▶ _DIRECTIONS FOR THIS TASK_:
All records shown below should be given again, character for character.

(SUPPLIED INFORMATION)

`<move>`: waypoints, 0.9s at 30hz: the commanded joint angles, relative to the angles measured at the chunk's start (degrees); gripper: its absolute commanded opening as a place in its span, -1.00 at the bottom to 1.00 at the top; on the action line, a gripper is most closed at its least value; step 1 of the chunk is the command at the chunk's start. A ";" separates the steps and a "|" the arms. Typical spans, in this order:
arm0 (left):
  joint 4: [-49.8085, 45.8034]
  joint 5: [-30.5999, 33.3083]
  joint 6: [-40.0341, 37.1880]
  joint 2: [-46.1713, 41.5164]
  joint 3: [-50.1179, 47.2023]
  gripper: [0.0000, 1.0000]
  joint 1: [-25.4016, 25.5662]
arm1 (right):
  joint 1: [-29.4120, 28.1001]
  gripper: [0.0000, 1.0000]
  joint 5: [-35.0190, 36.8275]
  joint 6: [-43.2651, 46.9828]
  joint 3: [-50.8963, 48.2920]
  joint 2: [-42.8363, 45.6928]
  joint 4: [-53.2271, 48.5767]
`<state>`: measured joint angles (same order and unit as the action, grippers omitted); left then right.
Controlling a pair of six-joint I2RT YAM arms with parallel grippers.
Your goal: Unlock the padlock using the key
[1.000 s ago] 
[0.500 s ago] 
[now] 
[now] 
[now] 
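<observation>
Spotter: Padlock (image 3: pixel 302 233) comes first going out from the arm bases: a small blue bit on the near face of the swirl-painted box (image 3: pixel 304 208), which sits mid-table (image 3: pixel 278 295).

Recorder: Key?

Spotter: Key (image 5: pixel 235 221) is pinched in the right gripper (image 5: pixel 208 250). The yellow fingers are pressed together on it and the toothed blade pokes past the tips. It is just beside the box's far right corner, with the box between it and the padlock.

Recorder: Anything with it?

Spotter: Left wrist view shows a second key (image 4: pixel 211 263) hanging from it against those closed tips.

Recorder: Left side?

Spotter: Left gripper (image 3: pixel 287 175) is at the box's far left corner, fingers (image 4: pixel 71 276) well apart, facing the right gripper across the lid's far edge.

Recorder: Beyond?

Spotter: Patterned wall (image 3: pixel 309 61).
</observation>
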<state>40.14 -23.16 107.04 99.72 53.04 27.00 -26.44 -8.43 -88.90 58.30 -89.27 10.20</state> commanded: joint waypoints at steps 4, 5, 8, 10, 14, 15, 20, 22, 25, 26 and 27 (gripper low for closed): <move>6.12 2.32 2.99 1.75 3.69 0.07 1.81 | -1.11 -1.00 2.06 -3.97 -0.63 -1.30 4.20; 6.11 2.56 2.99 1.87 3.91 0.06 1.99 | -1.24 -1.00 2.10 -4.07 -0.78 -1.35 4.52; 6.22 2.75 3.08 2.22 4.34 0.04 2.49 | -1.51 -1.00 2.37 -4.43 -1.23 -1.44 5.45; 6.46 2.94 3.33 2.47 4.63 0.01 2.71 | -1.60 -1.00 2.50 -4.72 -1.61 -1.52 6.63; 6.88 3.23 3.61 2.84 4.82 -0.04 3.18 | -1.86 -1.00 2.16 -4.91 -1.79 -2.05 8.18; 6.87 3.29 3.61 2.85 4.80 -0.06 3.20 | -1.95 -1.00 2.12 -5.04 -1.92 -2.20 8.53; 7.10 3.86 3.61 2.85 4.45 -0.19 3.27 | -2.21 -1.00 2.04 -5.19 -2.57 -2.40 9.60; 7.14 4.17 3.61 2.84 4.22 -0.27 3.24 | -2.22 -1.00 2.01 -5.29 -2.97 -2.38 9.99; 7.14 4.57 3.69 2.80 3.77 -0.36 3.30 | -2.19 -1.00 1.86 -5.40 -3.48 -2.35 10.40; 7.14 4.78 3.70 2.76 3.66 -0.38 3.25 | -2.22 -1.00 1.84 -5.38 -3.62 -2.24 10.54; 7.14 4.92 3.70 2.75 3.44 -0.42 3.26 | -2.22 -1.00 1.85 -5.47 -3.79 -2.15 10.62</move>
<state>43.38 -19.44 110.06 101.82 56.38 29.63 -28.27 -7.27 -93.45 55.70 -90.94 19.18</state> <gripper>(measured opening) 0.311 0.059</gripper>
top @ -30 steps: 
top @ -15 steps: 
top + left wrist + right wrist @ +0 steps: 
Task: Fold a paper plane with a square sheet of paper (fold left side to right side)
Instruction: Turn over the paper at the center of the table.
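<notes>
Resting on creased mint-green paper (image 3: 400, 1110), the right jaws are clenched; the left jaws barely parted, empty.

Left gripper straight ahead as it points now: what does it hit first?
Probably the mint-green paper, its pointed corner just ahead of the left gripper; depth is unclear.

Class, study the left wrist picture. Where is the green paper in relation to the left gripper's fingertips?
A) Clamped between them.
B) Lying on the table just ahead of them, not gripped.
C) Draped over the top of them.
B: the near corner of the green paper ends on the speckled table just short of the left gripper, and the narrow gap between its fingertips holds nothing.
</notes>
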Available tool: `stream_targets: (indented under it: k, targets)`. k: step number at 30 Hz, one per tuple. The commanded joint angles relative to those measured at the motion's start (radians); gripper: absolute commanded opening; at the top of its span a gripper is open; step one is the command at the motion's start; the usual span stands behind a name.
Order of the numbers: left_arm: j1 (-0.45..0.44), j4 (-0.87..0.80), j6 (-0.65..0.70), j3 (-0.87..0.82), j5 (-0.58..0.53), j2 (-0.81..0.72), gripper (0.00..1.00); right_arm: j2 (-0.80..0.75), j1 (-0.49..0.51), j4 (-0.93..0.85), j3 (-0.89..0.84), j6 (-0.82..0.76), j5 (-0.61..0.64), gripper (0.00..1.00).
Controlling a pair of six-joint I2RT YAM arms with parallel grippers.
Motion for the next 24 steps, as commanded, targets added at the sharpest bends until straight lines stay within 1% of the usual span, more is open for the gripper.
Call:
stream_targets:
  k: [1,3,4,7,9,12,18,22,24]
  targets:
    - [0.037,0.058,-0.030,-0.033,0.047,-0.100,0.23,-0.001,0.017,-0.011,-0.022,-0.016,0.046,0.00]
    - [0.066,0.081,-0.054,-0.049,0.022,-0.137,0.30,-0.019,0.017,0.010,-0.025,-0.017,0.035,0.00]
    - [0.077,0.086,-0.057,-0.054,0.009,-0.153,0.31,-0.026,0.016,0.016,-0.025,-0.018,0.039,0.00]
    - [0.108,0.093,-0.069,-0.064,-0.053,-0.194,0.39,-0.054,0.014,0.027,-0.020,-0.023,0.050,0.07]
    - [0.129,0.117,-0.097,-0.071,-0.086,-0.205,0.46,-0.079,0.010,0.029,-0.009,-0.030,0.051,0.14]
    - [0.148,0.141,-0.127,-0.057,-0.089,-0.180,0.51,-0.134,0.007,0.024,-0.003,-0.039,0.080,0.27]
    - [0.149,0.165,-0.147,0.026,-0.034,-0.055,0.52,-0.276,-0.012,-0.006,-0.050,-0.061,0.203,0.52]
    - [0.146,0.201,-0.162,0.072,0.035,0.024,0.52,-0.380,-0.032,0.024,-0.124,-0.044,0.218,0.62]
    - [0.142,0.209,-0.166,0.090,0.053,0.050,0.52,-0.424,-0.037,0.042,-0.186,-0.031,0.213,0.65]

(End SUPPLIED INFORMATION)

▶ _RESPONSE_:
`<move>`: waypoints, 0.9s at 30hz: the commanded joint angles, relative to the angles measured at the chunk's start (degrees); gripper: its absolute commanded opening as a place in its span, -1.00 at the bottom to 1.00 at the top; on the action line, a gripper is most closed at its least value; step 1 of the chunk is the command at the chunk's start. A ";" separates the steps and a "|" the arms. Typical spans, in this order:
arm0 (left):
  joint 4: [-49.8085, 45.8034]
  joint 5: [-30.5999, 33.3083]
  joint 6: [-40.0341, 37.1880]
  joint 2: [-46.1713, 41.5164]
  joint 3: [-50.1179, 47.2023]
  gripper: [0.0000, 1.0000]
  joint 1: [-25.4016, 25.5662]
arm1 (right):
  joint 1: [-29.4120, 28.1001]
  gripper: [0.0000, 1.0000]
  joint 5: [-35.0190, 36.8275]
  joint 6: [-43.2651, 46.9828]
  joint 3: [-50.8963, 48.2920]
  joint 2: [-42.8363, 45.6928]
  joint 4: [-53.2271, 48.5767]
`<state>`: measured joint angles (same order and unit as the action, grippers omitted); left then right.
Controlling a pair of six-joint I2RT YAM arms with parallel grippers.
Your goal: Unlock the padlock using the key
[1.000 s ago] 
[0.500 s ago] 
[now] 
[now] 
[now] 
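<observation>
Spotter: Padlock (image 3: pixel 302 233) comes first going out from the arm bases: a small blue bit on the near face of the swirl-painted box (image 3: pixel 304 208), which sits mid-table (image 3: pixel 278 295).

Recorder: Key?

Spotter: Key (image 5: pixel 235 221) is pinched in the right gripper (image 5: pixel 208 250). The yellow fingers are pressed together on it and the toothed blade pokes past the tips. It is just beside the box's far right corner, with the box between it and the padlock.

Recorder: Anything with it?

Spotter: Left wrist view shows a second key (image 4: pixel 211 263) hanging from it against those closed tips.

Recorder: Left side?

Spotter: Left gripper (image 3: pixel 287 175) is at the box's far left corner, fingers (image 4: pixel 71 276) well apart, facing the right gripper across the lid's far edge.

Recorder: Beyond?

Spotter: Patterned wall (image 3: pixel 309 61).
</observation>
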<state>40.14 -23.16 107.04 99.72 53.04 27.00 -26.44 -8.43 -88.90 58.30 -89.27 10.20</state> commanded: joint waypoints at steps 4, 5, 8, 10, 14, 15, 20, 22, 25, 26 and 27 (gripper low for closed): <move>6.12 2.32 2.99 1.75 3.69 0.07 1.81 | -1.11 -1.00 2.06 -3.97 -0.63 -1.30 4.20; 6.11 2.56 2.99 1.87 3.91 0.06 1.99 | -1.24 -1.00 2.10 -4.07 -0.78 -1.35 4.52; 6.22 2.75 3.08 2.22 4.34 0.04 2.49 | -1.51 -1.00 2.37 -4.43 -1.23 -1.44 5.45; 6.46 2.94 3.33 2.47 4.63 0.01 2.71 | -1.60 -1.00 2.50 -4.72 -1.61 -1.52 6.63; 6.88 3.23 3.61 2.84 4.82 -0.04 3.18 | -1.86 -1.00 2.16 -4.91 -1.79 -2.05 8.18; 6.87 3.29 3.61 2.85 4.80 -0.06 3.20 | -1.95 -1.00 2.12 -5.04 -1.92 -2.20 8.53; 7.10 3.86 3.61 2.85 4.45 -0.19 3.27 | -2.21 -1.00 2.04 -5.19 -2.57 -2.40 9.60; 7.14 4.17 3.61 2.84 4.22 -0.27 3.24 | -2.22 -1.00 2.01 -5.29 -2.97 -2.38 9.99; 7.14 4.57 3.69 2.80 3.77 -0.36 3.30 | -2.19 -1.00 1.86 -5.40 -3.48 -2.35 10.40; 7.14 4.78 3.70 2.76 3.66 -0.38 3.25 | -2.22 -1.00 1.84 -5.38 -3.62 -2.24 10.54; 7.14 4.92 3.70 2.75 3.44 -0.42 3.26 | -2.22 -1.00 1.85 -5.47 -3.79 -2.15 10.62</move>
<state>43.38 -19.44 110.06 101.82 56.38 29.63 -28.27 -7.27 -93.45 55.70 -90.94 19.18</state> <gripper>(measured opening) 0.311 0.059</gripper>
top @ -30 steps: 
top @ -15 steps: 
top + left wrist + right wrist @ +0 steps: 
Task: Fold a paper plane with a square sheet of paper (fold left side to right side)
Instruction: Turn over the paper at the center of the table.
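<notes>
Resting on creased mint-green paper (image 3: 400, 1110), the right jaws are clenched; the left jaws barely parted, empty.

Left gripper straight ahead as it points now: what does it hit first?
Probably the mint-green paper, its pointed corner just ahead of the left gripper; depth is unclear.

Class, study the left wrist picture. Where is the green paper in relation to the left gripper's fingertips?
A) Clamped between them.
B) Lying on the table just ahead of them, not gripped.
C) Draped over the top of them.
B: the near corner of the green paper ends on the speckled table just short of the left gripper, and the narrow gap between its fingertips holds nothing.
</notes>
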Available tool: `stream_targets: (indented under it: k, targets)`. k: step number at 30 Hz, one per tuple. The commanded joint angles relative to those measured at the motion's start (radians); gripper: absolute commanded opening; at the top of its span a gripper is open; step one is the command at the motion's start; the usual span stands behind a name.
Order of the numbers: left_arm: j1 (-0.45..0.44), j4 (-0.87..0.80), j6 (-0.65..0.70), j3 (-0.87..0.82), j5 (-0.58..0.53), j2 (-0.81..0.72), gripper (0.00..1.00); right_arm: j2 (-0.80..0.75), j1 (-0.49..0.51), j4 (-0.93..0.85), j3 (-0.89..0.84), j6 (-0.82..0.76), j5 (-0.61..0.64), gripper (0.00..1.00).
Controlling a pair of six-joint I2RT YAM arms with parallel grippers.
Motion for the next 24 steps, as commanded, targets added at the sharpest bends until straight lines stay within 1% of the usual span, more is open for the gripper.
Call:
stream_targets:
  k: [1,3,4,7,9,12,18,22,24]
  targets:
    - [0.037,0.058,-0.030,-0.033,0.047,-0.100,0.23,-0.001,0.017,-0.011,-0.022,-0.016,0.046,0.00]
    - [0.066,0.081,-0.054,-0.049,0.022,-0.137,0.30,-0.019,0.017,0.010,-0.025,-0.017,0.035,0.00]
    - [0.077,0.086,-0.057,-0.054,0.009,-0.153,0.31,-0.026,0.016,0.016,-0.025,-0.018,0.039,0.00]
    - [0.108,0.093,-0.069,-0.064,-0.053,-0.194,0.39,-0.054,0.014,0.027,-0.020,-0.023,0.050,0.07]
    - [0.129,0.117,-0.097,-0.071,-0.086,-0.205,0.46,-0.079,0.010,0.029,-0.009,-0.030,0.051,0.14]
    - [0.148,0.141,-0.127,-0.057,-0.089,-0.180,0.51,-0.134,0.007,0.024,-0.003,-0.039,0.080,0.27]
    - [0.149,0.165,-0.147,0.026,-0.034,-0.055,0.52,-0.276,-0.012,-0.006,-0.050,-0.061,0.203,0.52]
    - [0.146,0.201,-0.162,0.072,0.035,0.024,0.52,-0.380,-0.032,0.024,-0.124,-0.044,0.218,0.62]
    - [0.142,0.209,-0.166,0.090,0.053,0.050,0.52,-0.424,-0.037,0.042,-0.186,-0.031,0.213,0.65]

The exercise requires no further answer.